Ah, dinner parties. The mess, the stess, the excess. We’re having some friends round tomorrow night for a meal, menu as follows:

Canapes (cocktail sausages, quail’s eggs and these black olive puff things)
Steak tartare
Apricot and almond tart
Cheese

So tonight I’m getting the pudding out of the way. It’s not going brilliantly so far – I seem to be more than usually flaky, doing things like somehow managing to take five minutes to measure out 200g of sugar and cracking an egg then deciding to wander across the kitchen to switch on the oven before breaking it into the bowl.
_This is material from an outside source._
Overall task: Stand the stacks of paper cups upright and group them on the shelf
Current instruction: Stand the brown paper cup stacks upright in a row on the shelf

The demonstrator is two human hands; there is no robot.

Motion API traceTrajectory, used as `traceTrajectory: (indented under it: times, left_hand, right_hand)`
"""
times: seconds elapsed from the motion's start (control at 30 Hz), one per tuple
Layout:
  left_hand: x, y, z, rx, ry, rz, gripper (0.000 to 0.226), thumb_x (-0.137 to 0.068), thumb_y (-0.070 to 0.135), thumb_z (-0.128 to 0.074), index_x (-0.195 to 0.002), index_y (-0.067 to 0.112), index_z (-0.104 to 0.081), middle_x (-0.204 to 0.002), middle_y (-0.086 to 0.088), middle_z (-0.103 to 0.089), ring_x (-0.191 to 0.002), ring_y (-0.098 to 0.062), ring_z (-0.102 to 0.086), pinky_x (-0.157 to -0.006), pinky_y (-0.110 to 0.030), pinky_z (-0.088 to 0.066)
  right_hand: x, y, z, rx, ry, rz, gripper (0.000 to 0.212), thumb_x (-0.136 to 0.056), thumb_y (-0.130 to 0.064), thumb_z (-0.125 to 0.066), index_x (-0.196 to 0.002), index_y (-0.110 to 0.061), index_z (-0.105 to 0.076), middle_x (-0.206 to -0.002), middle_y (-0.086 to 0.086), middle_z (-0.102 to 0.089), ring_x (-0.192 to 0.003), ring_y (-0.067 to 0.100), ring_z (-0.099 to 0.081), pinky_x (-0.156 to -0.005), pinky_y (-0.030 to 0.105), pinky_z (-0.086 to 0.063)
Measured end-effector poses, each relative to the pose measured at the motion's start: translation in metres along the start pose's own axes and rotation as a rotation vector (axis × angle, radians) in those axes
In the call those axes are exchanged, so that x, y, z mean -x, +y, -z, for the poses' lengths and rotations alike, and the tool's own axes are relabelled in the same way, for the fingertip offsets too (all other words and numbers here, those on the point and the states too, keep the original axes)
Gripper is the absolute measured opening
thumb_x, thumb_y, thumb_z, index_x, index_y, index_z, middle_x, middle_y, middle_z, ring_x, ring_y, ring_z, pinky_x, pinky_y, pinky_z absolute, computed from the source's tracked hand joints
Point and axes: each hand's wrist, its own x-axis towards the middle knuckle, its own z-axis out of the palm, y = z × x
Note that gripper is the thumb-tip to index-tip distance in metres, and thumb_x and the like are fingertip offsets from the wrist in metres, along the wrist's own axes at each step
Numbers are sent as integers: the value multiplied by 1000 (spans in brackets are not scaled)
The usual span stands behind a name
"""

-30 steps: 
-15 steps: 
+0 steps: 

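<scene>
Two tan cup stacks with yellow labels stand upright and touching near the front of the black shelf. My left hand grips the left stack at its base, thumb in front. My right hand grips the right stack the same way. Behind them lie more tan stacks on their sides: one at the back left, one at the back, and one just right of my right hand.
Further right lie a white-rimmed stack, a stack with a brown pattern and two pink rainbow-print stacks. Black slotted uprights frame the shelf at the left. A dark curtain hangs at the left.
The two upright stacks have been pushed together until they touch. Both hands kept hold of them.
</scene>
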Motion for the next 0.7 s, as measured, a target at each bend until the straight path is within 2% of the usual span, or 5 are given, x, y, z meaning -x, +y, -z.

Anyway, the pastry case is made – I used a bog standard sweet pastry recipe. Normally I rub the butter into the flour by hand on the basis that it’s quicker than washing up the food processor, but tonight I did it the modern way, and the pastry has behaved absolutely beautifully so far. It’s in the fridge resting at the moment.

apricot 2

Although the recipe doesn’t stipulate baking blind, I’m doing so anyway, mostly out of habit.

I’m making a few other tweaks too – I’ve upped the quantities slightly, using 12 apricots instead of eight (and skinning as well as stoning them), and more or less doubling the other ingredients, using two whole eggs instead of an egg and a yolk, and adding a spot of vanilla essence because it makes everything better. We shall see how it turns out.